Artist Spotlight: Jake Shimabukuro

It’s rare for a young musician to earn comparisons with Jimi Hendrix and Miles Davis. It’s even rarer to find an artist who has entirely redefined an instrument by his early 30s. But Jake Shimabukuro has already accomplished these feats, and more, in a little over a decade of playing and recording music on the ukulele.

In the energetic hands of Shimabukuro, the traditional Hawaiian instrument of four strings and two octaves is stretched and molded into a complex and bold musical force. On his most recent album “Peace Love Ukulele” (which debuted at No. 3 on the Billboard World Album Chart), Jake and his “uke” effortlessly mix jazz, rock, classical, traditional Hawaiian music and folk, creating a sound that’s both technically masterful and emotionally powerful—and utterly unique in the music world.

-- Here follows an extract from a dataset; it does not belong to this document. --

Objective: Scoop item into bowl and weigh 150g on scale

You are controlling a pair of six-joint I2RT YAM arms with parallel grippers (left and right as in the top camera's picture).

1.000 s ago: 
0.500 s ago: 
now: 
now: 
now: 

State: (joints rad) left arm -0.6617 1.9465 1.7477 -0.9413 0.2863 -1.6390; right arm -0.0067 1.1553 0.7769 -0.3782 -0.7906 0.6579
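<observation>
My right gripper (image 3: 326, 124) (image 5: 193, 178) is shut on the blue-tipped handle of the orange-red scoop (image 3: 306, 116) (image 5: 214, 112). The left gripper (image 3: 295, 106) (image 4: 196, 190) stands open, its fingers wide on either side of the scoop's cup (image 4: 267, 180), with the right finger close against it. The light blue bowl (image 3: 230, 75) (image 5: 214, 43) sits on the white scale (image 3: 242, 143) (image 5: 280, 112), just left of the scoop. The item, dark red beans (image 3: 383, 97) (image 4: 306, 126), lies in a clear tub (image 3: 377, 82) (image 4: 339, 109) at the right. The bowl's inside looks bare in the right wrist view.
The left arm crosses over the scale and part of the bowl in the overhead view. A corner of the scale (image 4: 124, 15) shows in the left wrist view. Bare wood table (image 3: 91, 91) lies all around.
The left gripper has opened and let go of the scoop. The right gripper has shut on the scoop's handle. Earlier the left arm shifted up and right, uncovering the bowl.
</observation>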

Jake Shimabukuro is a ukulele virtuoso whose covers and original works make a niche musical genre show universally loved. Expect him to coax unexpectedly complex rhythms, moods and harmonies out of his instrument’s two-octave range during his performance at the Rialto Theater in Tacoma on January 20, 2012. broadwaycenter.org

What do you hope people take away from your music?
I hope listeners experience the same joy that I’m experiencing while strumming the ukulele. The ukulele is one of the easiest instruments to play. Anyone can pick it up for the first time, learn a couple chords and immediately start strumming songs. It’s so relaxing. I always tell people that playing the ukulele is like an entire yoga session in one strum.

When did you first pick up the ukulele?
I first picked up the ukulele at the age of 4. My mom played and taught me my first few chords. I started out strumming mainly traditional Hawaiian music as a child. But later, I enjoyed the challenge of trying to play other styles of music like rock, jazz and classical.

After taking on covers of “While My Guitar Gently Weeps” and “Bohemian Rhapsody,” are there any other songs or artists you’d consider covering?
I love covering tunes that were written or performed by my favorite artists. Covering a song of your favorite artist is like wearing your favorite basketball player’s jersey.

Who inspires your musical style?
Growing up, I loved Bruce Lee’s philosophy and applied a lot of his ideas to my approach in music. For example, Lee embraced all forms of martial arts and didn’t believe in having just one style. I love all forms of music and try not to get locked into one genre. Bill Cosby inspired me to be a solo performer. Cosby could simply sit in a chair with a microphone, tell stories and bring joy to millions.

What do you hope to accomplish with “Peace Love Ukulele”?
I believe the ukulele is the instrument of peace. If everyone played the ukulele, the world would be a better place.